Uzun döneme yayılmış ekonomik kriz, siyasal yapıları aşındırdığı gibi bireyin siyasal psikolojisini de etkiler. Yoğun bir altüst oluş içinde toplumsal dayanışma ağları sarsılır ve siyasal mücadelenin bilindik kanalları işlevsiz kalır.

Enflasyonla mücadelenin akıl almaz bir gevşeklikle kaderine terk edildiği, kerameti kendinden menkul ‘buluş’larla sündürüldüğü bir kesitte, güncel örüntülerin ötesindeki yapısal siyasal dönüşümlere dikkatle bakmak gerekiyor. Süreç yakından takip edilmeli ve mücadele yöntemleri/stratejileri güncellenmeli ki enflasyonun ülkemizde de evlat edinmesinin önüne geçilebilsin.

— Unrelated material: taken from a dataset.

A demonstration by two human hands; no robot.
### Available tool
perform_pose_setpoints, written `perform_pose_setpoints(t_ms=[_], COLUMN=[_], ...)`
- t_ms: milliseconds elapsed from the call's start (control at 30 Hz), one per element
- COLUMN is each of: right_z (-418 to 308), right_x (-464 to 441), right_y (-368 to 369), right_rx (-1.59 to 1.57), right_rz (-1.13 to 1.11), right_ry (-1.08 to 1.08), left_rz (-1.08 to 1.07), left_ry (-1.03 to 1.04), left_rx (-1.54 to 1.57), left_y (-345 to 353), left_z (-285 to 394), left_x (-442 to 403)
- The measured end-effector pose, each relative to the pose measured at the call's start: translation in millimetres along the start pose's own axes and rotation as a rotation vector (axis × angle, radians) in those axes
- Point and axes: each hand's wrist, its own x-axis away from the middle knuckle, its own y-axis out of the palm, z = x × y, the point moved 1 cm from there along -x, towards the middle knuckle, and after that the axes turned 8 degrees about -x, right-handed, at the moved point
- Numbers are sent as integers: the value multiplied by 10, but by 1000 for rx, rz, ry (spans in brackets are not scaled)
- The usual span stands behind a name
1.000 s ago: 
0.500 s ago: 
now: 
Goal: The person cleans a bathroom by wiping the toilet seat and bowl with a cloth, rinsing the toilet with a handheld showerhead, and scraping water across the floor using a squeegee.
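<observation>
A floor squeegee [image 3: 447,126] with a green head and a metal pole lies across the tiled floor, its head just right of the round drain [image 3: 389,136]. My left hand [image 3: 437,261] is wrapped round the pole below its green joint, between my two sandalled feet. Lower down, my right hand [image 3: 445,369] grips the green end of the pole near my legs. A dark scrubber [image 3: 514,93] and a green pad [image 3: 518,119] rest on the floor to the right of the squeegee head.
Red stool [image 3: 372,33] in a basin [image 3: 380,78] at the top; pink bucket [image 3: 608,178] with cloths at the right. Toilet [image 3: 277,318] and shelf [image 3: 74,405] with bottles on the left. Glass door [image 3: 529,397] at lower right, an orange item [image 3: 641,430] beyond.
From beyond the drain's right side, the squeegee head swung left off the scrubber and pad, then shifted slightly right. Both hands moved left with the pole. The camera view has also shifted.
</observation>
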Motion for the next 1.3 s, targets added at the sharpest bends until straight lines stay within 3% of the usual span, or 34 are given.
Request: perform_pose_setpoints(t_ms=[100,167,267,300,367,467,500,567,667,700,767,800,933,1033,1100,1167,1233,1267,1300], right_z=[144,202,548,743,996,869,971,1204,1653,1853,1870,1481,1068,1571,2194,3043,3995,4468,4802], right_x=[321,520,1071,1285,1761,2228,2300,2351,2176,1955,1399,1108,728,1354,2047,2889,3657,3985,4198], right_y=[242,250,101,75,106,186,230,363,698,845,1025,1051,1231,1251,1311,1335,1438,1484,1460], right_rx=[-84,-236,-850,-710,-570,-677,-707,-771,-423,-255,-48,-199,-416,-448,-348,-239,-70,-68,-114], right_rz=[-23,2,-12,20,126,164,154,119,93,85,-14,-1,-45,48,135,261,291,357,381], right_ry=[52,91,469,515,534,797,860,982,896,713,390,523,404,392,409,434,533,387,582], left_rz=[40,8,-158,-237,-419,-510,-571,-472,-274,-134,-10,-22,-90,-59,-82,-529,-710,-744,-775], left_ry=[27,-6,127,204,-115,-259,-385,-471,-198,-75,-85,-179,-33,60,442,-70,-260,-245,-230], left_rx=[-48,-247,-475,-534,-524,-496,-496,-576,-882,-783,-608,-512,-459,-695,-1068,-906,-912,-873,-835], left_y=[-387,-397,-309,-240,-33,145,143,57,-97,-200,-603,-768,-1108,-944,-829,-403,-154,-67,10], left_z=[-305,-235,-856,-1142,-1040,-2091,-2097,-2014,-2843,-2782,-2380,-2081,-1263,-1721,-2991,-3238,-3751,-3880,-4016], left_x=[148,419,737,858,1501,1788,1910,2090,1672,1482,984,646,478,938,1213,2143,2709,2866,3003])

* Taylor, Frederick (2015). The Downfall of Money: Germany’s Hyperinflation and the Destruction of the Middle Class. London: Bloomsbury Press.

* Ferguson, Niall (2002). Paper and Iron: Hamburg Business and German Politics in the Era of Inflation, 1897-1927. Cambridge: Cambridge University Press.